Task prompt
Every line of the material needs an exact copy, apart from the images.

Records supplied
**********
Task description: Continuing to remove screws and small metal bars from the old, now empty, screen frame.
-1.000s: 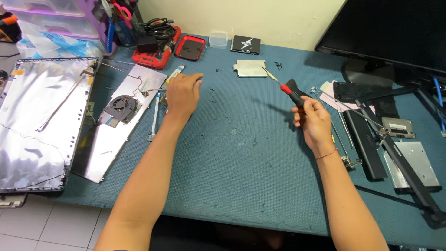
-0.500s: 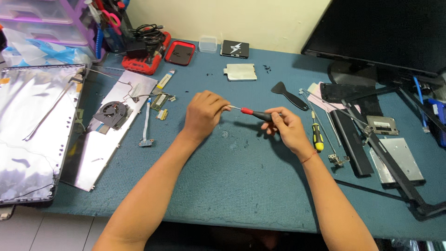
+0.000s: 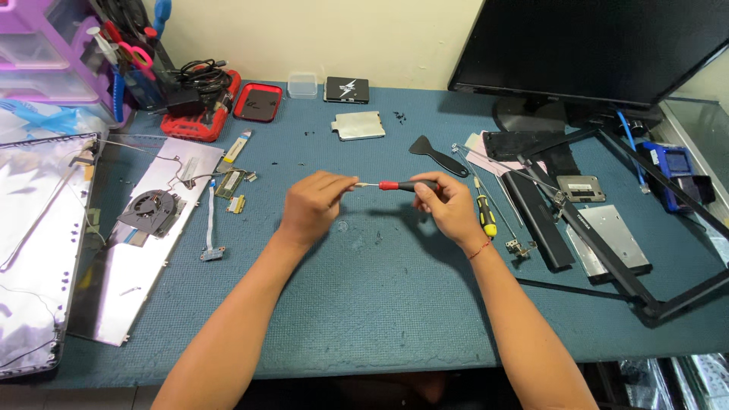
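Note:
A small screwdriver [image 3: 395, 185] with a black handle and a red collar lies level between both hands above the middle of the blue mat. My right hand [image 3: 446, 208] is closed around its handle. My left hand [image 3: 313, 203] pinches the metal tip between thumb and fingers. A yellow-and-black screwdriver [image 3: 485, 218] lies on the mat just right of my right hand. Left of my left hand lie a small circuit board [image 3: 230, 183] and a flat ribbon cable [image 3: 210, 228].
A laptop fan [image 3: 148, 210] rests on a metal plate [image 3: 121, 281] at the left, beside a silver laptop lid [image 3: 34, 235]. A black spudger [image 3: 437, 154], hinges, drives and a black frame [image 3: 645, 250] crowd the right. A monitor [image 3: 592, 45] stands behind; a red tray [image 3: 257, 102] sits at the back.
My hands came together at the mat's middle: the left left the parts at the left and took the screwdriver's tip. The camera view shifted and drew closer.

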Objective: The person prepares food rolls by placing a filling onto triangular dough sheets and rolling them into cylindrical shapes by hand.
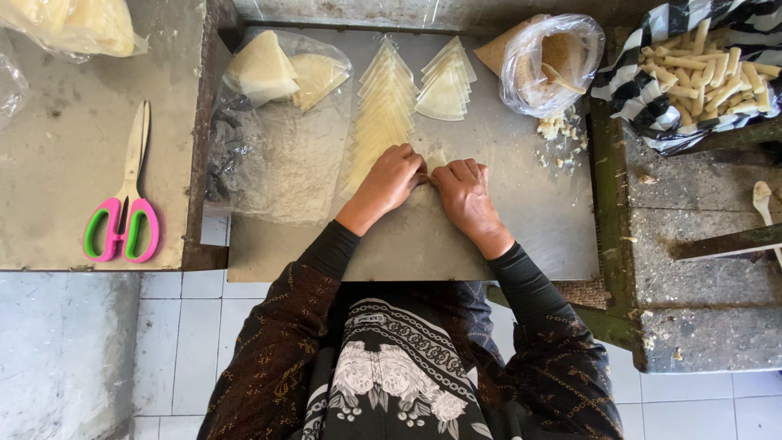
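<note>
Both hands down on the metal board point(505, 236): left hand point(391, 181) and right hand point(463, 191) pinch one pastry wrapper point(436, 159), fingertips meeting. Stacked wrappers point(383, 114) at eleven o'clock, filling bag point(552, 61) at one. Best rolled tight, edges even, I'd say.

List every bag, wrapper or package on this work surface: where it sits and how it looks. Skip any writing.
Clear plastic bag: flat, left of the hands, pale triangular wrappers at its top.
Knotted clear bag: upper right, rounded, brownish filling inside.
Black-and-white checked bag: far right, open, holding pale rolled sticks.
Clear bag: top left corner, yellowish contents.
No labels, signs or screens.
</note>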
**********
Solved problem
Task description: Continuing to remove screws and small metal bars from the old, now empty, screen frame.
-1.000s: 
-0.500s: 
+0.000s: 
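Note:
A small screwdriver [image 3: 395, 185] with a black handle and a red collar lies level between both hands above the middle of the blue mat. My right hand [image 3: 446, 208] is closed around its handle. My left hand [image 3: 313, 203] pinches the metal tip between thumb and fingers. A yellow-and-black screwdriver [image 3: 485, 218] lies on the mat just right of my right hand. Left of my left hand lie a small circuit board [image 3: 230, 183] and a flat ribbon cable [image 3: 210, 228].
A laptop fan [image 3: 148, 210] rests on a metal plate [image 3: 121, 281] at the left, beside a silver laptop lid [image 3: 34, 235]. A black spudger [image 3: 437, 154], hinges, drives and a black frame [image 3: 645, 250] crowd the right. A monitor [image 3: 592, 45] stands behind; a red tray [image 3: 257, 102] sits at the back.
My hands came together at the mat's middle: the left left the parts at the left and took the screwdriver's tip. The camera view shifted and drew closer.
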
Objective: The person prepares food rolls by placing a filling onto triangular dough sheets and rolling them into cylindrical shapes by hand.
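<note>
Both hands down on the metal board point(505, 236): left hand point(391, 181) and right hand point(463, 191) pinch one pastry wrapper point(436, 159), fingertips meeting. Stacked wrappers point(383, 114) at eleven o'clock, filling bag point(552, 61) at one. Best rolled tight, edges even, I'd say.

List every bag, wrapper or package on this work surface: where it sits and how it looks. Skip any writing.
Clear plastic bag: flat, left of the hands, pale triangular wrappers at its top.
Knotted clear bag: upper right, rounded, brownish filling inside.
Black-and-white checked bag: far right, open, holding pale rolled sticks.
Clear bag: top left corner, yellowish contents.
No labels, signs or screens.
</note>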

There is no more to the answer.